Belgian magazine Le Soir illustré claimed in 1979 the French inventor Lucien Rosengart (1881–1976) came up with the game of table football in the 1930s when he was looking for things to keep his grandchildren entertained during the cold winter months. He called the game babyfoot.

Galician inventor Alejandro Finisterre patented his invention of table football, futbolín, in Madrid in 1937. His version is the one used in modern-day table football.

The game was eventually brought to the United States in the 1950s by Lawrence Patterson, reaching its peak of popularity there in the 1970s, when it could be found in bars and pool halls throughout the country. The name foosball became common in the United States via German imports that called it "tischfußball" ( "table football").

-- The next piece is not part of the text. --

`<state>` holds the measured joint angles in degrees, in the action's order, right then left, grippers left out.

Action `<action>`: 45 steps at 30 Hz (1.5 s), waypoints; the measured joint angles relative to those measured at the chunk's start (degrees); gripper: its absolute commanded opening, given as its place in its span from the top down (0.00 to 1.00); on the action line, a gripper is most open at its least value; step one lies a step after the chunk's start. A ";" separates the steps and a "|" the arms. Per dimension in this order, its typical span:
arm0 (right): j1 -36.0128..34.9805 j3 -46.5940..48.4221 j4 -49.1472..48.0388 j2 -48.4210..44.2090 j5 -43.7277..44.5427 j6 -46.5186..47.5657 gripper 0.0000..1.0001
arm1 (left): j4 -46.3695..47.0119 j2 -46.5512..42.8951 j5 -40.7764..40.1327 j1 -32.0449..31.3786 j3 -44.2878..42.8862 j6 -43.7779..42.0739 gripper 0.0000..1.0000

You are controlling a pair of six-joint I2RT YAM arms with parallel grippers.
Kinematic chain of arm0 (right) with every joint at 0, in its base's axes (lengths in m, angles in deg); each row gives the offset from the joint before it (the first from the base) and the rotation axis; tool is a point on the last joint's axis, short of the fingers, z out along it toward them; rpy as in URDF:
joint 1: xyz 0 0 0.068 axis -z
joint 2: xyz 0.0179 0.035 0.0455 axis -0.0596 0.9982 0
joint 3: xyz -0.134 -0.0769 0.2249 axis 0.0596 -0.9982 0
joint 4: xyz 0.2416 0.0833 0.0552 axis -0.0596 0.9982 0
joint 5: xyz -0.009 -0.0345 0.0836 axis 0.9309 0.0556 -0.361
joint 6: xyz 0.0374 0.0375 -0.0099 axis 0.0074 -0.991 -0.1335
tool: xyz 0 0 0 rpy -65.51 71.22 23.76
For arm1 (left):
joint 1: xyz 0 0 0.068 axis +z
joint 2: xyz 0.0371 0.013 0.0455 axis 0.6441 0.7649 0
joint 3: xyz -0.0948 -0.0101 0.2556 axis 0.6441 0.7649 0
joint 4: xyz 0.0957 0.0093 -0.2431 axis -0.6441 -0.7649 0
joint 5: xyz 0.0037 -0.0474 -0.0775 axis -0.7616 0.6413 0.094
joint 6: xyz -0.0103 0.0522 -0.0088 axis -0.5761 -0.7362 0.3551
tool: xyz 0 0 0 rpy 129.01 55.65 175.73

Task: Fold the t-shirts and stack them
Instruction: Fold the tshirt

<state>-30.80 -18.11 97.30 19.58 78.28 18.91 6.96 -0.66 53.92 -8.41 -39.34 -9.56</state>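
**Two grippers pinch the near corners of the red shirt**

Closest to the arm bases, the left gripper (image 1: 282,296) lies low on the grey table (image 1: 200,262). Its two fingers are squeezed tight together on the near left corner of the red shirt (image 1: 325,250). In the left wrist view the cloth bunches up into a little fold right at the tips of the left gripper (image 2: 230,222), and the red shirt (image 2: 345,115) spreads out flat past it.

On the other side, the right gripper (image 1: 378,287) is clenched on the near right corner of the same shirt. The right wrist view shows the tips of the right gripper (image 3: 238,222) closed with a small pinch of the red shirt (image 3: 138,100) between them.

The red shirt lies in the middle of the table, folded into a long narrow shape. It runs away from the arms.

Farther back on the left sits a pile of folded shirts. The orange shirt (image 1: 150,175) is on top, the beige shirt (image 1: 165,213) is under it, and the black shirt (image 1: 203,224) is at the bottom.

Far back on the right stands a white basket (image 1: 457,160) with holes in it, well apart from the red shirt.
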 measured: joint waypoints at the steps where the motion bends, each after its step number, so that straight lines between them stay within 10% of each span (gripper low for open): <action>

In 2002, the International Table Soccer Federation (ITSF) was established in France with the mission of promoting the game. It acts as an organising sports body, regulating international competitions and establishing the game with the International Olympic Committee and General Association of International Sport Federation.

==The game==

Table football during Wikimedia's hackathon

The game involves using figures mounted on rotating bars to kick a ball into the opposing goal. Table football tables can vary in size, but a table for adult play is typically 150 cm long and 90 cm wide, while smaller tables are typically built for children. The table usually contains eight rows of foos men, which are plastic, metal, wooden, or sometimes carbon-fibre figures mounted on horizontal metal bars. Each team of one or two human players controls four rows of foos men, one row each for the goalkeeper, defenders, midfield and strikers. Players manipulate the rods to control the figures, using them to hold up, pass or 'kick' the ball. Games begin when the ball is served through a hole at the side of the table, or simply placed by hand at the feet of a figure in the centre of the table. A coin toss is usually used to determine which player or team serves first. If it is not the first match or if the ball goes out of play or stops where it cannot be played, the team scored last would get the serve after he scores one. The term for when the ball leaves the table or gets stopped somewhere out of the player figures' reach is dead ball. Expert players have been known to move balls at speeds up to 56 km/h (35 mph) in competition.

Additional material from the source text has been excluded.